Concerned about the growing popularity and use of electronic cigarettes, physicians are calling on the entertainment industry to stop glamorizing and endorsing e-cigs.
The Pennsylvania Medical Society passed a resolution calling on the American Medical Association to lobby federal agencies to prohibit celebrity endorsements and product placement of electronic cigarettes.
“Electronic cigarettes should not be on television or in the movies,” says Richard T. Bell, MD, a pulmonologist from Berks County, Pennsylvania and author of the resolution that was adopted as policy. “The health gains that were made through the tobacco settlement could easily swing the opposite way because of electronic cigarettes.”
In 1998, forty-six states and the five largest tobacco companies reached an agreement concerning the advertising, marketing and promotion of tobacco products. The states agreed to drop their Medicaid lawsuits in return for annual payments of $10 billion and a variety of marketing restrictions.
The Master Settlement Agreement (MSA) prohibited cigarette manufacturers from directly or indirectly targeting youth, which included restrictions on use of cigarettes in cartoons, television and movies.
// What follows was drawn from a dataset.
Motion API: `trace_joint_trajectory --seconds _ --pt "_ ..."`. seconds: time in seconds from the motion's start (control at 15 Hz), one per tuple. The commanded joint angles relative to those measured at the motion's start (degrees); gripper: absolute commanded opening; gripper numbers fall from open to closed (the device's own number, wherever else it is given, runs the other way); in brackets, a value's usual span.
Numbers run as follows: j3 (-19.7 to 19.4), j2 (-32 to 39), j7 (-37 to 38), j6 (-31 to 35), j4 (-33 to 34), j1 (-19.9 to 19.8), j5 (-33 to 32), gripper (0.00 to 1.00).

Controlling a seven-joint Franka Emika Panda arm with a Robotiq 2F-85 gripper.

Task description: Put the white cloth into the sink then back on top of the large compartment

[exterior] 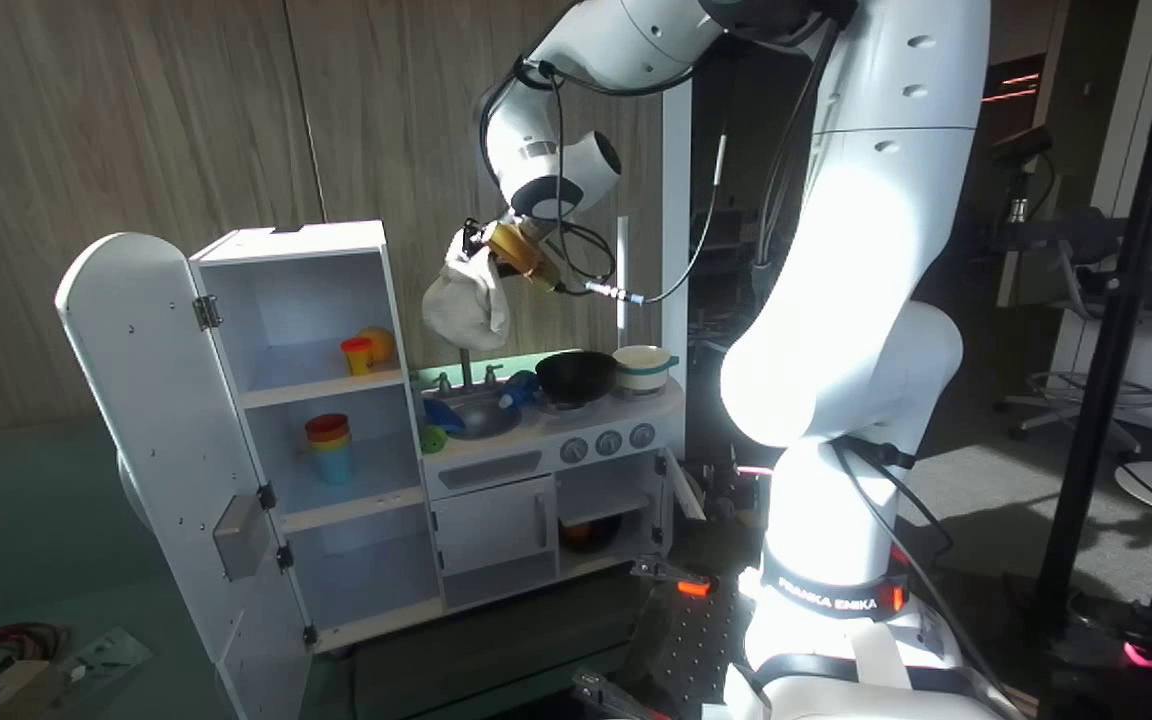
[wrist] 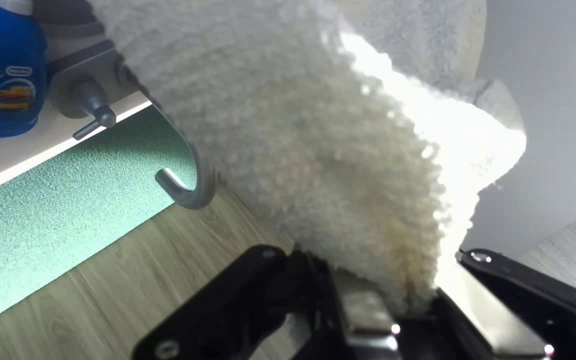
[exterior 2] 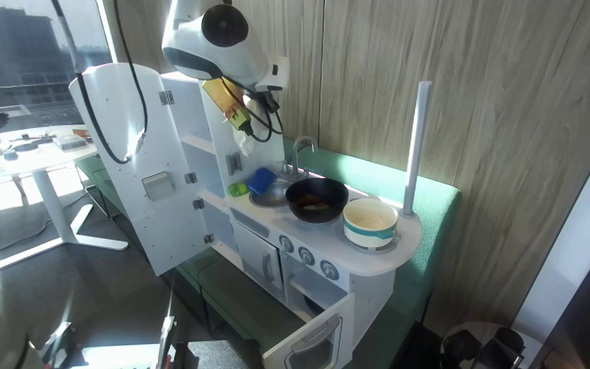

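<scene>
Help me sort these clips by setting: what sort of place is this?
Not a real kitchen; probably a lab or office nook used for robot trials: a play kitchen stands on a green padded bench, with a robot arm nearby.

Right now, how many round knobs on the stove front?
3, in one row: first knob toward the sink, middle knob, end knob toward the cream pot. None seem hidden.

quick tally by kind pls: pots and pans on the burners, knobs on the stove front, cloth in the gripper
Cream pot: 1
Black pan: 1
Knobs: 3
White cloth: 1
Total: 6
</scene>
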Motion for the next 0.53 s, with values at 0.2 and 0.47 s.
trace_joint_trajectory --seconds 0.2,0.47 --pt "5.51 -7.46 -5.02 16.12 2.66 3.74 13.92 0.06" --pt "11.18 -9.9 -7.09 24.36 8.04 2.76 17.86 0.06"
However, the modern electronic cigarette had not yet been introduced at the time of the settlement and was not written into the agreement.
According to a recent study conducted by the Centers for Disease Control and Prevention (CDC), more than a quarter of a million youth who had never smoked a cigarette used electronic cigarettes in 2013. That represents a 300 percent increase in only three years. — from 79,000 in 2011 to over 263,000 in 2013. The study found that youth who had never smoked conventional cigarettes but who used e-cigarettes were almost twice as likely to to smoke conventional cigarettes.
Much of the success of electronic cigarettes is due to the product marketing to youths through television, social media, and web ads. “Many of these advertisements have themes that promote rebelliousness and glamorize e-cigarette use, which conveys the message to youth that e-cigarette use is fun, socially acceptable, and desirable,” according to the American Heart Association.
The CDC study asked students if they had seen tobacco advertisements and endorsements on the internet, in magazines and newspapers, and in television programs and movies. Researchers found that youth who reported exposure to cigarette marketing had higher rates of intention to smoke than those who were not exposed to such ads.
“Simply put, the future health of today’s youth is at risk because electronic cigarettes are treated differently from their tobacco cousins,” says Karen A. Rizzo, MD, president of the Pennsylvania Medical Society. “Celebrity endorsements and product placement through Hollywood movies and shows create an environment that will lead us down the wrong road.”